Which money feels more "real" to you?

Maybe the paper has a slight edge, but neither have lasting value. I tell people to spend everything they can while it’s still worth anything at all. The value of the dollar could plunge any time or just more steeply than it has. Might as well enjoy it while you can.

Ditto. Once it’s gone from the bank account that money is spent, whether it’s still in my purse or not. It no longer counts as anything but extra spending money to me.

Not that I deliberately go out and buy buy buy, but if I’m tempted to get something and I know I shouldn’t, but I have a $20 in my purse, well …

Spending cash and using my debit card are equally real to me.

Credit cards on the other hand, have a certain unreality to them because they allow me to spend money I don’t have right now. So I avoid using them whenever possible.

You people have confused me. Is this about paper and plastic money, or paper money and debit cards? You should have said debit cards if that’s what this is a poll about. Plastic money has been around for a while now.

Most posters are in the US, and probably not familiar with plastic bills–I know they exist, but I’ve never seen one. “Plastic” in US parlance means credit/debug/gift cards. I think it’s pretty clear from the OP what she meant, though.

I’m in the USA and thought this was going to be about plastic money verses paper money and how they liked it.

I thought this was about paper bills vs. plastic bills as well. I thought Australian money felt fake, but the window in it was pretty neat.

Quoth NinetyWt:

Likewise. I know that money is all just a mass delusion, anyway, and I’m OK with that, since it works.

I’m a little more averse to using a card for small purchases like lunch, but that’s more of a convenience factor than a tangibility thing: When I use a card, I have to record it in my checkbook, and that’s not worth bothering with for a few bucks. On the other hand, I’m also averse to using cash for large amounts like rent, just because it seems risky to me to carry a thousand dollars in cash on my person.

You thought that even after you read the OP?

Edit: @Harm and muld

No, but my poll answer was the same (paper) either way.

Cash feels more real (because I mean, I can feel it, in my hands!) but it’s easier to spend (because it’s already out of my bank account, thus I can’t use it to pay bills or make online purchases, thus it’s effectively already spent in my mind). I get a lot less use out of it unless I’m using a vending machine or hailing a cab, so if i know I have it, I’m more likely to spend it when I can than I would with a debit card.

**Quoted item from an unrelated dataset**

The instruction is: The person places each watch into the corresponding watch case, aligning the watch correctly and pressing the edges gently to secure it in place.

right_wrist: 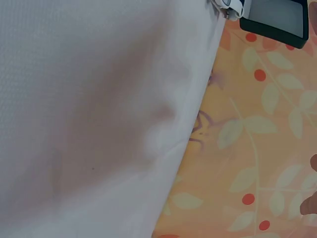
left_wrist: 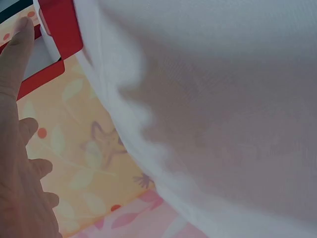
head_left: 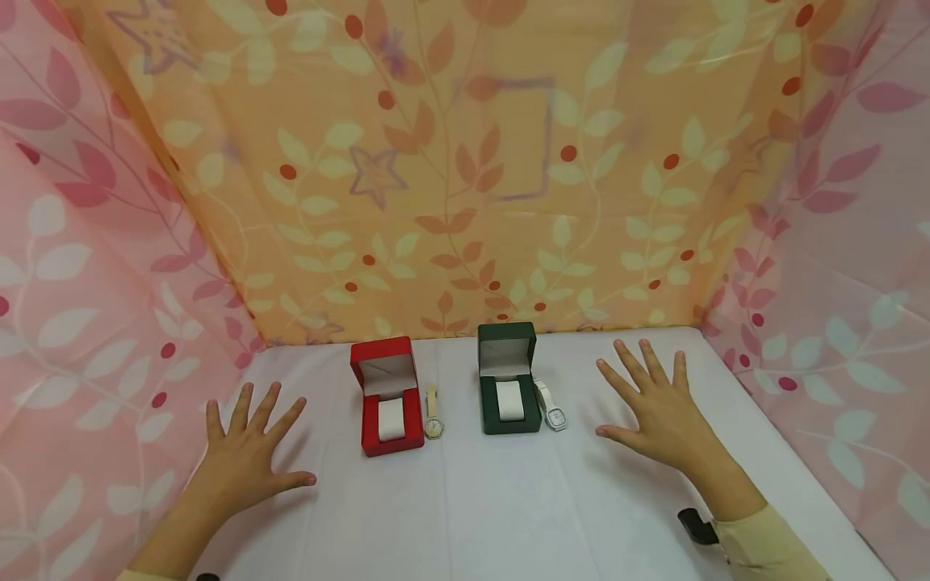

We use a credit card for everything, and I mean everything -
[ol]
[li]so we can track - I can tell you exactly how much we spend on anything[/li][li]points!!![/li][/ol]

But, I do always have to have some folding money in my wallet, just in case. I’ve been known to walk around with the same $25 sitting in there for two months.

So, for me, paper money has always been more “real”.

That was my first thought on seeing the thread title. :smack:

I can hardly remember paper paper money. Not having to worry so much about tearing or trips through the washing machine is nice though.

The AUD is more real at the moment, we’re above $1 USD! :slight_smile:

Okay, so the reason I ask is because I actually find cash easier to part with, and wanted to know if I was alone. Of course it’s all money, but the idea that people tend to think of money that’s in their hands more concretely, while swiping a debit card means numbers somewhere are shifting around doesn’t apply to me.

I think of the balance in my checking account as how much money I have, and often don’t even think to take cash into consideration. I go online or use my phone to check my balance, and deem that my total available funds, which makes it much easier for me to blow through cash. In practice, it doesn’t affect my spending habits in any significant way, as I rarely have cash on me. I theorize the reason I am this way, that is, I think of my available spending money as what’s in my checking, is because that usually is the case, since I don’t carry cash.

So now I’m all ass backwards, and paper money is fake money, and plastic money is real.

They’re both the same to me. My wife does the bills, so I really have no idea how much money I have in my checking account at any one time–I really couldn’t tell you within even like $5,000. And I don’t really need to watch how much I spend on day-to-day stuff. So, I guess because I don’t monitor how much I spend, it doesn’t matter to me how I spend it.

Well done. applauds

Pretty good for a snowmobile salesman.

Yeah, I never really got that “use cash all the time to spend less” strategy. If I take out cash, that’s the painful part right there, watching it get subtracted from my account balance. Once I’ve gotten over that pain, I can blow through that cash with impunity.

I can track my income easily if it’s in my account then going out of it, either by ATM or direct debits. Say, every month there’s this amount going in then, then this amount for rent, this amount for gas/electric, this for internet, etc.

But I had a debit card when I was 10, and I’m 35 now. For the past 5 years or so I’ve had to live with a mostly cash account and just haven’t adjusted to it. I doubt I ever will, because the world’s not set up for it. I’m used to it being ‘pay goes in, bills go out, what’s left is ATM money = fun time money!’ or at least not as essential as electricity and rent.

Cash is harder for me to spend because I can actually see my $100 (for example) getting smaller in my hands. First I had 5 20s, then only 3, then one, now I’m down to one 10.